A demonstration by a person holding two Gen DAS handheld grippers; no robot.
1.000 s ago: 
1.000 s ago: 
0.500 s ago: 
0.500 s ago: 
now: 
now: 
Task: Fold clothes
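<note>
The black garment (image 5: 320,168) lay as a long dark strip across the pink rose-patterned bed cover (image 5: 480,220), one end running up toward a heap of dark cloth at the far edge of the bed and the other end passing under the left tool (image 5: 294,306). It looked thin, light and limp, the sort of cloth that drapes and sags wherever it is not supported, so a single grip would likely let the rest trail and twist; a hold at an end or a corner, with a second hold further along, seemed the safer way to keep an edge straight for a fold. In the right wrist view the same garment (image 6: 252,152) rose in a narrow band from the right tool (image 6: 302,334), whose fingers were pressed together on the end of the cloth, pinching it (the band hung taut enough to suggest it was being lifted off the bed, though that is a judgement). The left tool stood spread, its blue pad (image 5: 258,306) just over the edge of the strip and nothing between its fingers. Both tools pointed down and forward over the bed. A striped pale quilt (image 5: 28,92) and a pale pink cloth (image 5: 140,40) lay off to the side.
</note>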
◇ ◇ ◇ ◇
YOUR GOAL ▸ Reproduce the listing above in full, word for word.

ANSWER FOR THE TASK ▸
A demonstration by a person holding two Gen DAS handheld grippers; no robot.
1.000 s ago: 
1.000 s ago: 
0.500 s ago: 
0.500 s ago: 
now: 
now: 
Task: Fold clothes
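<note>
The black garment (image 5: 320,168) lay as a long dark strip across the pink rose-patterned bed cover (image 5: 480,220), one end running up toward a heap of dark cloth at the far edge of the bed and the other end passing under the left tool (image 5: 294,306). It looked thin, light and limp, the sort of cloth that drapes and sags wherever it is not supported, so a single grip would likely let the rest trail and twist; a hold at an end or a corner, with a second hold further along, seemed the safer way to keep an edge straight for a fold. In the right wrist view the same garment (image 6: 252,152) rose in a narrow band from the right tool (image 6: 302,334), whose fingers were pressed together on the end of the cloth, pinching it (the band hung taut enough to suggest it was being lifted off the bed, though that is a judgement). The left tool stood spread, its blue pad (image 5: 258,306) just over the edge of the strip and nothing between its fingers. Both tools pointed down and forward over the bed. A striped pale quilt (image 5: 28,92) and a pale pink cloth (image 5: 140,40) lay off to the side.
</note>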

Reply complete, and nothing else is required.